Search code examples
elasticsearchnormalizationrelevance

How to make elasticsearch scoring take field-length into account


I created a very simple test index consisting on the following 5 entries:

{    "tags": [        { "topics": "music festival dance techno germany"}    ]}
{    "tags": [        { "topics": "music festival dance techno"}    ]}
{    "tags": [        { "topics": "music festival dance"}    ]}
{    "tags": [        { "topics": "music festival"}    ]}
{    "tags": [        { "topics": "music"}    ]}

Then I performed the following query:

{
  "query": { 
    "bool": { 
      "should": [
        { "match": { "tags.topics": "music festival"}}
      ]
    }
  }
}

Expecting to obtain the following order in the results:

1) "music festival"

2) "music festival dance"

3) "music festival dance techno"

4) "music festival dance techno germany"

5) "music"

Accounting for field-length normalization.

However I got the following:

{
    "took": 4,
    "timed_out": false,
    "_shards": {
        "total": 5,
        "successful": 5,
        "skipped": 0,
        "failed": 0
    },
    "hits": {
        "total": 5,
        "max_score": 0.5753642,
        "hits": [
            {
                "_index": "testindex",
                "_type": "entry",
                "_id": "1",
                "_score": 0.5753642,
                "_source": {
                    "tags": [
                        {
                            "topics": "music festival dance techno germany"
                        }
                    ]
                }
            },
            {
                "_index": "testindex",
                "_type": "entry",
                "_id": "3",
                "_score": 0.5753642,
                "_source": {
                    "tags": [
                        {
                            "topics": "music festival dance"
                        }
                    ]
                }
            },
            {
                "_index": "testindex",
                "_type": "entry",
                "_id": "4",
                "_score": 0.42221835,
                "_source": {
                    "tags": [
                        {
                            "topics": "music festival"
                        }
                    ]
                }
            },
            {
                "_index": "testindex",
                "_type": "entry",
                "_id": "2",
                "_score": 0.32088596,
                "_source": {
                    "tags": [
                        {
                            "topics": "music festival dance techno"
                        }
                    ]
                }
            },
            {
                "_index": "testindex",
                "_type": "entry",
                "_id": "5",
                "_score": 0.2876821,
                "_source": {
                    "tags": [
                        {
                            "topics": "music"
                        }
                    ]
                }
            }
        ]
    }
}

Whose order seems absolutely random, except for the lowest score that matched only one word.

What could be causing this and, what could I change (during mapping, indexing or searching), to get the expected order?

Note: The same goes for non-perfect matching queries.
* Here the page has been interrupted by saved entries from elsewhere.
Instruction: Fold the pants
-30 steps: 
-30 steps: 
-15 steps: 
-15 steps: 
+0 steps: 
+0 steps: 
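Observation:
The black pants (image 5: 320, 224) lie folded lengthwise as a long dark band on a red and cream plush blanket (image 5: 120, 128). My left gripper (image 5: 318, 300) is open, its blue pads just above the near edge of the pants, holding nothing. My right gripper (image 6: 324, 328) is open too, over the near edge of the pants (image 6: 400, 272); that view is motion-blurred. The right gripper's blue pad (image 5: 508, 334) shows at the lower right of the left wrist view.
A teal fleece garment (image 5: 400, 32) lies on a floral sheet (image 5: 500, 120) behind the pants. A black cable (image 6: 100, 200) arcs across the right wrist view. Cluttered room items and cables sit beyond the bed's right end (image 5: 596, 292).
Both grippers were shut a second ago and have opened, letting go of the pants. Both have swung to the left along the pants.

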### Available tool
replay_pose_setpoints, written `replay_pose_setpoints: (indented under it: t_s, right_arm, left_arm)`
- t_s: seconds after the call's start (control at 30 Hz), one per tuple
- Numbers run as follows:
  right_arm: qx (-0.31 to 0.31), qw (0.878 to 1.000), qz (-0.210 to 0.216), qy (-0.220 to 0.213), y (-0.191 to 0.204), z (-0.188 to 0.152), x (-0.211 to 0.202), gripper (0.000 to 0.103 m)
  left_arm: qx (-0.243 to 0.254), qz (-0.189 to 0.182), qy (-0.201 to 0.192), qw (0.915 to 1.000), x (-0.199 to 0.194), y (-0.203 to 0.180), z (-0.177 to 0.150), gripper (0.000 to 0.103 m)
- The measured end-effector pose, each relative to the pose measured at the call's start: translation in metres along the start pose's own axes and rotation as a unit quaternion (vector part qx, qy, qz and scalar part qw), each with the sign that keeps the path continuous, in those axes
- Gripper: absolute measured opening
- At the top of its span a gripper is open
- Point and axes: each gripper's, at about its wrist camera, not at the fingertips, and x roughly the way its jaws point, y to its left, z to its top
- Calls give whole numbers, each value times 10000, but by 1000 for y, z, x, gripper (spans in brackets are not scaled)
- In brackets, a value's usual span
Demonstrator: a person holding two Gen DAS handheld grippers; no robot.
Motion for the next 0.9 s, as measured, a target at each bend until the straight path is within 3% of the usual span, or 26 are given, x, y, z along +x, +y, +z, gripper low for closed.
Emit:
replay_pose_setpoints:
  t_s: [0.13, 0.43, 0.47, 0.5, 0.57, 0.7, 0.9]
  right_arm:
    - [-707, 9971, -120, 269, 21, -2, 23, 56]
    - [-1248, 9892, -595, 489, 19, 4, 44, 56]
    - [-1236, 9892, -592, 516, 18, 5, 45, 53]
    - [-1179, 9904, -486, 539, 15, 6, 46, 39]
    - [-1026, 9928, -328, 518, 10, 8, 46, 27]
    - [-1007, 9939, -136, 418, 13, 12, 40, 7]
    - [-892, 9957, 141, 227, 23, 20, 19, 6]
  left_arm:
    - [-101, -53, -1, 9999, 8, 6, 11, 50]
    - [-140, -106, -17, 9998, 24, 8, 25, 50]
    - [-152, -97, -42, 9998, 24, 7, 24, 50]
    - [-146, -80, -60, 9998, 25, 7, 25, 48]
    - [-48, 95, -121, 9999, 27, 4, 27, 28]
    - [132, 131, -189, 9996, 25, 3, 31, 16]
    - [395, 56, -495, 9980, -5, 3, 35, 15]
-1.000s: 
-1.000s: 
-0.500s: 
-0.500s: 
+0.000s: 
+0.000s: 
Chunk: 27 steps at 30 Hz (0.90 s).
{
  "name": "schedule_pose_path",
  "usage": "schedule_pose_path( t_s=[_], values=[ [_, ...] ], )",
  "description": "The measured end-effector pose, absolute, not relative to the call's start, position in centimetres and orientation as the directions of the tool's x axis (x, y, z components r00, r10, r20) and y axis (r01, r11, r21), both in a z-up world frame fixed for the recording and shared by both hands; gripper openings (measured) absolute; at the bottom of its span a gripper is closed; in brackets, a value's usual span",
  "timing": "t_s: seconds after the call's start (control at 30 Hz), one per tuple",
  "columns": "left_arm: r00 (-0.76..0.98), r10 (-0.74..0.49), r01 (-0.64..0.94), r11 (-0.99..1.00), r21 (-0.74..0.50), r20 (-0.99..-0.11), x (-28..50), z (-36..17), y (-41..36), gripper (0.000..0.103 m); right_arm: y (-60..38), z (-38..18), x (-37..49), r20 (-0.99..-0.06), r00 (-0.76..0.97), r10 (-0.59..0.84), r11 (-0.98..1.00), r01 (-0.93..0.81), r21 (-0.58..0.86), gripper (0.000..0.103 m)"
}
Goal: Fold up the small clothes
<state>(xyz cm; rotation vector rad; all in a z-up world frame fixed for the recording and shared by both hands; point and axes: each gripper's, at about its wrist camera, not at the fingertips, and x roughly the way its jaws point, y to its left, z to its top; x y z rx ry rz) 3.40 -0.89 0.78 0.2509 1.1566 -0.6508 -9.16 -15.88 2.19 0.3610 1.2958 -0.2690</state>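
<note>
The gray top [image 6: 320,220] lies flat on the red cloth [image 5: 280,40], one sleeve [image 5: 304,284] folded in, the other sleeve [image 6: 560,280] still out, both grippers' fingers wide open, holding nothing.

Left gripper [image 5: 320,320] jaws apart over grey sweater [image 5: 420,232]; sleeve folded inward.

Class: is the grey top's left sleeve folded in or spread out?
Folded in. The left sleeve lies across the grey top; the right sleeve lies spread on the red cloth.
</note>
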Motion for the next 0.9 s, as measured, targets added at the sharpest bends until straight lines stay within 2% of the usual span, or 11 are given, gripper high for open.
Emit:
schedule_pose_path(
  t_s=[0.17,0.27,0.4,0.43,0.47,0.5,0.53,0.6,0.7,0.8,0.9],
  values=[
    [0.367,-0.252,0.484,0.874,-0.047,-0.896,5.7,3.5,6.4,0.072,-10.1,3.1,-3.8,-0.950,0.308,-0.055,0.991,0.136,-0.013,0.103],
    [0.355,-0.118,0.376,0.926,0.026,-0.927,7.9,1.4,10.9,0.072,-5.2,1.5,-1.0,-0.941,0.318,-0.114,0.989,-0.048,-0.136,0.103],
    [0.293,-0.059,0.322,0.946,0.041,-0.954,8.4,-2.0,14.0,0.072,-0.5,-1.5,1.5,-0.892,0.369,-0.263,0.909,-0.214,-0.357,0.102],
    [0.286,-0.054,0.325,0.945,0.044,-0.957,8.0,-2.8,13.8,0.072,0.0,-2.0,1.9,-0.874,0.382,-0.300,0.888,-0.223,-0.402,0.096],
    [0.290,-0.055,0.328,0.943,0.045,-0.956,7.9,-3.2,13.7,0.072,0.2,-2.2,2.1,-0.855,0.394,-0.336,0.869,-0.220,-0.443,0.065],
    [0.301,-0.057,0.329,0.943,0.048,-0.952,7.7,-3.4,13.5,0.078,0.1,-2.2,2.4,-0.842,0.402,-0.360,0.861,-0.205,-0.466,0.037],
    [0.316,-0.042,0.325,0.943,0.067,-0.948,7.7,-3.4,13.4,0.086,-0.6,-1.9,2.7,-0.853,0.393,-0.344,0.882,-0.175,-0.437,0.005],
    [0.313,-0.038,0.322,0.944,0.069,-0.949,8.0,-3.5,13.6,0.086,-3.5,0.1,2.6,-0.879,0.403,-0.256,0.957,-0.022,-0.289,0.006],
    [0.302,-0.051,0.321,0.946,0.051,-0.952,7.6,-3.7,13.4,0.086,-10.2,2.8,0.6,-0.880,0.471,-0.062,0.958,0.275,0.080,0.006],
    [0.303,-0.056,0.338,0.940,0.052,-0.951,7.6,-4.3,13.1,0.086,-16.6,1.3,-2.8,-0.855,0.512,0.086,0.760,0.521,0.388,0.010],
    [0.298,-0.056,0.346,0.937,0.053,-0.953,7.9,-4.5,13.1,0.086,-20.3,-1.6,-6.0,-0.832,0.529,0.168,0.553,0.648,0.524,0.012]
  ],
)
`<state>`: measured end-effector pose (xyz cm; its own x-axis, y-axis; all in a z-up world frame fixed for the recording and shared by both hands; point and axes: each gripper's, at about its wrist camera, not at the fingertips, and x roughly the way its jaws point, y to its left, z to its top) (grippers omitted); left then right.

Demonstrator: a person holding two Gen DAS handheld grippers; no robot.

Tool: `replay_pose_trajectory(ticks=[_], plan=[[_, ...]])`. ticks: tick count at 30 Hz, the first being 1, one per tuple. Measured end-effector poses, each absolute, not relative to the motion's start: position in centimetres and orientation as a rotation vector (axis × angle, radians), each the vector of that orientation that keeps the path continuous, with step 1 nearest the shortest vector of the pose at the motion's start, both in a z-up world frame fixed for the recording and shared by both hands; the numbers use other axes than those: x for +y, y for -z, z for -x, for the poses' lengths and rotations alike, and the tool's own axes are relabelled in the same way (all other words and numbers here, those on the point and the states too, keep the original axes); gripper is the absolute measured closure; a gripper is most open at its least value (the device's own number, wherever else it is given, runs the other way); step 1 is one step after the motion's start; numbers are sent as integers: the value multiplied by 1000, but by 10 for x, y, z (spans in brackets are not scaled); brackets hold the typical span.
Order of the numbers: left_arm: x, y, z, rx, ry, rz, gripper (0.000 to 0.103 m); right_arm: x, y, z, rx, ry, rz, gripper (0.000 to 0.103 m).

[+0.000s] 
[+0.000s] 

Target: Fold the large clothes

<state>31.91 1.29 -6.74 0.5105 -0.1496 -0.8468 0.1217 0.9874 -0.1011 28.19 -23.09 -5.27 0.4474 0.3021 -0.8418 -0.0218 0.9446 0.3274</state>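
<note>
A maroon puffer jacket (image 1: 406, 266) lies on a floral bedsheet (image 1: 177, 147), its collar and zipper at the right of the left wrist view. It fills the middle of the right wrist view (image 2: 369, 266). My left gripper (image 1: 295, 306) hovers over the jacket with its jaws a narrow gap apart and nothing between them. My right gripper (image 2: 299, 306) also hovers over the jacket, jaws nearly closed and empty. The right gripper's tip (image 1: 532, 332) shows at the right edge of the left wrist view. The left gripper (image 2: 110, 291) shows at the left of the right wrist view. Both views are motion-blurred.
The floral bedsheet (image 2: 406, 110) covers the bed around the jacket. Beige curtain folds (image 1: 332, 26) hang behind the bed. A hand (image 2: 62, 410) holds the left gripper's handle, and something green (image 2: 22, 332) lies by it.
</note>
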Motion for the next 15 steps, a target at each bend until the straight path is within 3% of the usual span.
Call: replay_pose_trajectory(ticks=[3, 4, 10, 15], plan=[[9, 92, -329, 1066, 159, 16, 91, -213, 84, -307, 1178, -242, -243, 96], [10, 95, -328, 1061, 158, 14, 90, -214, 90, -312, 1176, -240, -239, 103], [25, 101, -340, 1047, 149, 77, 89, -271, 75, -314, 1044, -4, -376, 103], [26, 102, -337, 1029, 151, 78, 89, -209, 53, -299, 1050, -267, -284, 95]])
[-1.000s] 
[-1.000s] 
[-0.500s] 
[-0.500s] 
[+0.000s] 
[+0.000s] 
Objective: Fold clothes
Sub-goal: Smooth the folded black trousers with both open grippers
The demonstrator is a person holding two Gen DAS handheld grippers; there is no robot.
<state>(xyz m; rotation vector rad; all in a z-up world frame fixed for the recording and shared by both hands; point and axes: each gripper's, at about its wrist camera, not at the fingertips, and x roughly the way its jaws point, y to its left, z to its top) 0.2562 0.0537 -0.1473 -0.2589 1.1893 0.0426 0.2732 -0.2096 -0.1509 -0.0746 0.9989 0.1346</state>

Searching "music dance" should still produce the 3 word entry as a first result, so using or boosting term queries seems out of the question.


Solution

  • As I described in this answer scoring/relevance is not the easiest topic in Elasticsearch.

    I was trying to figure out solution for you and currently I have something like that.

    Documents:

    { "tags": [ { "topics": ["music", "festival", "dance", "techno", "germany"]} ], "topics_count": 5 }
    { "tags": [ { "topics": ["music", "festival", "dance", "techno"]} ], "topics_count": 4 }
    { "tags": [ { "topics": ["music", "festival", "dance"] } ], "topics_count": 3 }
    { "tags": [ { "topics": ["music", "festival"]} ], "topics_count": 2 }
    { "tags": [ { "topics": ["music"]} ], "topics_count": 1 }
    

    and query:

    {
      "query": {
        "bool": {
          "should": [
            {
              "function_score": {
                "query": {
                  "terms_set": {
                    "tags.topics" : {
                      "terms" : ["music", "festival"],
                      "minimum_should_match_script": {
                        "source": "params.num_terms"
                      }
                    }
                  }
                },
                "script_score" : {
                  "script" : {
                    "source": "_score * Math.sqrt(1.0 / doc['topics_count'].value)"
                  }
                }
              }
            },
            {
              "function_score": {
                "query": {
                  "terms_set": {
                    "tags.topics" : {
                     "terms" : ["music", "festival"],
                     "minimum_should_match_script": {
                        "source": "doc['topics_count'].value"
                      }
                    }
                  }
                },
                "script_score" : {
                  "script" : {
                    "source": "_score * Math.sqrt(1.0 / doc['topics_count'].value)"
                  }
                }
              }
            }
          ]
        }
      }
    }
    

    It is not perfect. Still needs some improvements. It works well (tested on ES 6.2) for ["music", "festival"] and ["music", "dance"] on this example but I'm guessing that on other results it will work not 100% as you expected. Mostly because of the relevance/scoring complexity. But you can now read more about things I used and try to improve it.